For the entries below, say how many lines include the word "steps" and add nothing else.

_GIVEN DATA_:
|---|

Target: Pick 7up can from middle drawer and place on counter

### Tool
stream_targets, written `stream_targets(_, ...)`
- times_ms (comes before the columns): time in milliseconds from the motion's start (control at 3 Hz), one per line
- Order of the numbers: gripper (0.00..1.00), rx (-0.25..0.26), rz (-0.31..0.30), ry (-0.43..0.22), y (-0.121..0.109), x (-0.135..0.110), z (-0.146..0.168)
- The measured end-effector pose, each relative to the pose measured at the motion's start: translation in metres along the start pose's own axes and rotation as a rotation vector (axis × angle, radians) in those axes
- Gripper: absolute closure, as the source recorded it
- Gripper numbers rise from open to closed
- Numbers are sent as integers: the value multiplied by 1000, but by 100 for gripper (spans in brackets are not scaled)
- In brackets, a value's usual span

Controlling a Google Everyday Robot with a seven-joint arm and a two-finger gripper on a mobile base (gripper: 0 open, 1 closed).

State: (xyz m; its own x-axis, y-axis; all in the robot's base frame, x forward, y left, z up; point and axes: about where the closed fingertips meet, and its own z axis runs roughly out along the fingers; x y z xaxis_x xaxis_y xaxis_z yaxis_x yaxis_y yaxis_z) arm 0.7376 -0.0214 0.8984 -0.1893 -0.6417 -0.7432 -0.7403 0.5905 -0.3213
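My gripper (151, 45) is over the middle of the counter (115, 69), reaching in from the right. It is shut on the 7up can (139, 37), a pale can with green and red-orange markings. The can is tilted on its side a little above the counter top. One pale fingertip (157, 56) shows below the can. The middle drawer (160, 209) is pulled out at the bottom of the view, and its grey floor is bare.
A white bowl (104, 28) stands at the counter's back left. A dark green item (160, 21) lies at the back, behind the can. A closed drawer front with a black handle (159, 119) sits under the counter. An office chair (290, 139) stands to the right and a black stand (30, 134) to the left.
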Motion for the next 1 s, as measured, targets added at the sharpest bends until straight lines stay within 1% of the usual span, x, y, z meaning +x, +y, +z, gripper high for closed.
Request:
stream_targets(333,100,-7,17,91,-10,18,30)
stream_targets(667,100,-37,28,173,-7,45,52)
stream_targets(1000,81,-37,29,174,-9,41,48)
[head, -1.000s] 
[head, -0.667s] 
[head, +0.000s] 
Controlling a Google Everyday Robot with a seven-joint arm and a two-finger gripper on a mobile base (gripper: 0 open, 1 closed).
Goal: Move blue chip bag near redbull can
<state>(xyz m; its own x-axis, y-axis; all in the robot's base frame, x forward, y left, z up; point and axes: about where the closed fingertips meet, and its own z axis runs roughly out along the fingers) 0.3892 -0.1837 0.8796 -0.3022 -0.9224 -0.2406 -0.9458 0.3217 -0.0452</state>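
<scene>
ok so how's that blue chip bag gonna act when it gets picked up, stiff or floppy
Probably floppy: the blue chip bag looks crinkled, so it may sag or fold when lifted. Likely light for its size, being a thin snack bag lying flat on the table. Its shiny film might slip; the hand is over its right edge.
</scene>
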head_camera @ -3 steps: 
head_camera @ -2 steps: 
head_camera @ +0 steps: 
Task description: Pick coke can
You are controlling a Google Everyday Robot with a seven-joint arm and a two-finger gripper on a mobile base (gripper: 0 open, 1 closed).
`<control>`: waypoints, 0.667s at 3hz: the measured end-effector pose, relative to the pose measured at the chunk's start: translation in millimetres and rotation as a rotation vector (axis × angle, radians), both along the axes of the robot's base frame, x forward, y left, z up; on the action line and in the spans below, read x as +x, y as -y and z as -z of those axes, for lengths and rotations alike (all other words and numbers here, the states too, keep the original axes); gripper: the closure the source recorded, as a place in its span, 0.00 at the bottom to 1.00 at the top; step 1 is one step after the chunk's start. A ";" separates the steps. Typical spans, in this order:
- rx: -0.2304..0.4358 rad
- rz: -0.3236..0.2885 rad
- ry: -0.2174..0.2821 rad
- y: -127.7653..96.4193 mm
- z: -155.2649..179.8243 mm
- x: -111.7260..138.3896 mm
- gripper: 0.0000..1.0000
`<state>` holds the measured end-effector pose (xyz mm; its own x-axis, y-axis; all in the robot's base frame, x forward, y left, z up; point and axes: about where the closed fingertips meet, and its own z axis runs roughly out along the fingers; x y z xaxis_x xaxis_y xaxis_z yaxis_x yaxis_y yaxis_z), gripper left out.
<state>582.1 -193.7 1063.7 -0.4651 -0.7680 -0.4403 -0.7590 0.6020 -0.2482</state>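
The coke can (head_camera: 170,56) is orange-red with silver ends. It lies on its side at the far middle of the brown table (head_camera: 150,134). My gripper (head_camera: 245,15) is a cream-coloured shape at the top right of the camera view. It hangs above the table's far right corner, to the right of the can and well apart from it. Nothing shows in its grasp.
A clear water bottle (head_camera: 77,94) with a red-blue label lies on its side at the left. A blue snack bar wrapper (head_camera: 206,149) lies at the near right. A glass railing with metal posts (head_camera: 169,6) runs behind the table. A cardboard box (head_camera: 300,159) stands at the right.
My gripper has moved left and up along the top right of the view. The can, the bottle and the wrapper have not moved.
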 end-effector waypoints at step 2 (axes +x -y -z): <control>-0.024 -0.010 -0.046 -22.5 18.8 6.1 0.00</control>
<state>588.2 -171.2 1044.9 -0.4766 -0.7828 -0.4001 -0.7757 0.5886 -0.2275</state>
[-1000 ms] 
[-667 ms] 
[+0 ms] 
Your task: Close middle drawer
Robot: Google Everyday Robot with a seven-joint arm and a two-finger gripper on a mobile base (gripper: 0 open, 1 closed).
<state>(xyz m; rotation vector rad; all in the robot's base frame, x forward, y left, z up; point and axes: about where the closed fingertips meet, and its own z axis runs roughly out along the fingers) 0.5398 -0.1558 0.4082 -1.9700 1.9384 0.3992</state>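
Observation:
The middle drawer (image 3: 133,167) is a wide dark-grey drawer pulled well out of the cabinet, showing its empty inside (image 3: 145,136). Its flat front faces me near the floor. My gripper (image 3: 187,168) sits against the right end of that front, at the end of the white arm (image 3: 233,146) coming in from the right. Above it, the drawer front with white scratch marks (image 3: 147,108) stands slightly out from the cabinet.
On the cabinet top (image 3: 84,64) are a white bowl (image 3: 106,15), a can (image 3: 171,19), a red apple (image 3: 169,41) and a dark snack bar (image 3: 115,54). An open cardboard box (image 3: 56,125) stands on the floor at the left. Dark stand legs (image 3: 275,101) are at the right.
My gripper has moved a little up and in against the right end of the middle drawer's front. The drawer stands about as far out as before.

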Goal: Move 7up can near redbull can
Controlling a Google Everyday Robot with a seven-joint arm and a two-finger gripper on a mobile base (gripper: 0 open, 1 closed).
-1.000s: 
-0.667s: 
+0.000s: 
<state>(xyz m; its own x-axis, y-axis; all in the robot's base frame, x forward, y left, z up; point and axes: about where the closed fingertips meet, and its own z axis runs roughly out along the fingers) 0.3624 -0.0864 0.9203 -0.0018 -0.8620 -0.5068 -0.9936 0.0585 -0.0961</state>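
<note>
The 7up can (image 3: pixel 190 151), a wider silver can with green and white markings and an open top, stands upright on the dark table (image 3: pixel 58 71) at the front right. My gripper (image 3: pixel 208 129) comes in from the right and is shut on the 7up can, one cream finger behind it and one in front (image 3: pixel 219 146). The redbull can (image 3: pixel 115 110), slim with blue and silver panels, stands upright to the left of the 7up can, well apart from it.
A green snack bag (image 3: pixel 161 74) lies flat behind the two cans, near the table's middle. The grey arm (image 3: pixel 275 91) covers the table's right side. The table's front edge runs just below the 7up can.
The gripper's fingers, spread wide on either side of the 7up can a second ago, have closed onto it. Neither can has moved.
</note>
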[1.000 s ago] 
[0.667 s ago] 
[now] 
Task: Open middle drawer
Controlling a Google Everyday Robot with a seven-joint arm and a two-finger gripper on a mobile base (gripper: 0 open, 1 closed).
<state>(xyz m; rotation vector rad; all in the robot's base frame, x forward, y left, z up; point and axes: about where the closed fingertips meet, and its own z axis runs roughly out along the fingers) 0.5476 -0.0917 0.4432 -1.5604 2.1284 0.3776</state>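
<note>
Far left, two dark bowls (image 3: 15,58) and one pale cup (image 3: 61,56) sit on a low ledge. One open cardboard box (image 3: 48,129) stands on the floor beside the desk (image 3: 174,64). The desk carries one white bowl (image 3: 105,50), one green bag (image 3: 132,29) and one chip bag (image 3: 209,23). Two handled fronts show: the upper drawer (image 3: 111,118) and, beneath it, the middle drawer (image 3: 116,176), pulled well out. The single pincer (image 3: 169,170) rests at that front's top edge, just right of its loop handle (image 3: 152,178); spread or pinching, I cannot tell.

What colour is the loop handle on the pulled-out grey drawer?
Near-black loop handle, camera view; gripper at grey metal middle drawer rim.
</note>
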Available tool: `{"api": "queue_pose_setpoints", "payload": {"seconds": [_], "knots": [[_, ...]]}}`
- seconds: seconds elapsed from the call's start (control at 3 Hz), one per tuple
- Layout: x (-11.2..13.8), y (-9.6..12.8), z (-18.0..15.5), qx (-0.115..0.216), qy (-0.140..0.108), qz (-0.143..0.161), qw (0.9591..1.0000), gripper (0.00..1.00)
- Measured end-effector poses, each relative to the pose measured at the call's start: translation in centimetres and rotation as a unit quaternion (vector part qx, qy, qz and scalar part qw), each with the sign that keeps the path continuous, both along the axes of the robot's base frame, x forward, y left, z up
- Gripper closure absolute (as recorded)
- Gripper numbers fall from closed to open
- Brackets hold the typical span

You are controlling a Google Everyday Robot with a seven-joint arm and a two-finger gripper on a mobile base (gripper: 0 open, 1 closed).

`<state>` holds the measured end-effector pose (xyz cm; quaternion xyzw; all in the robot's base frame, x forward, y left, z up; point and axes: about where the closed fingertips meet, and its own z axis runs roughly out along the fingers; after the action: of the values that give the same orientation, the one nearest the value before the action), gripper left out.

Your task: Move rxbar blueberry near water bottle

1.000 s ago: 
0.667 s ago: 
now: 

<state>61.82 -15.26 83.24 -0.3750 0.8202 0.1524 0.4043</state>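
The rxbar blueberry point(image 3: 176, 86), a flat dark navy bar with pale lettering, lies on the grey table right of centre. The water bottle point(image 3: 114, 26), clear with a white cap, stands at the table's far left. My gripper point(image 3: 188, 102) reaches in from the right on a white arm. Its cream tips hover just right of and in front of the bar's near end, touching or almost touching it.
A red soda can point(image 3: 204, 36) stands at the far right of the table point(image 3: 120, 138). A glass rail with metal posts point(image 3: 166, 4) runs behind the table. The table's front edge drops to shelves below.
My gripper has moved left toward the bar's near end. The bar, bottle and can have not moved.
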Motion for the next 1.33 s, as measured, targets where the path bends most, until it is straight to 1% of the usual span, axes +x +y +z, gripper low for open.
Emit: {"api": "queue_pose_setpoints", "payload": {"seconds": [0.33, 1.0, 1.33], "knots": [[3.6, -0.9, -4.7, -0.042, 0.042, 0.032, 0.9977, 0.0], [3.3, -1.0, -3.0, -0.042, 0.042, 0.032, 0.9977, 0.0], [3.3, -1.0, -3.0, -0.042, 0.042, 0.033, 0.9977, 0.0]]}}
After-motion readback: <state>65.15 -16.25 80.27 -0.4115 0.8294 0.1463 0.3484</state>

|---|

_TASK OUTPUT_: 4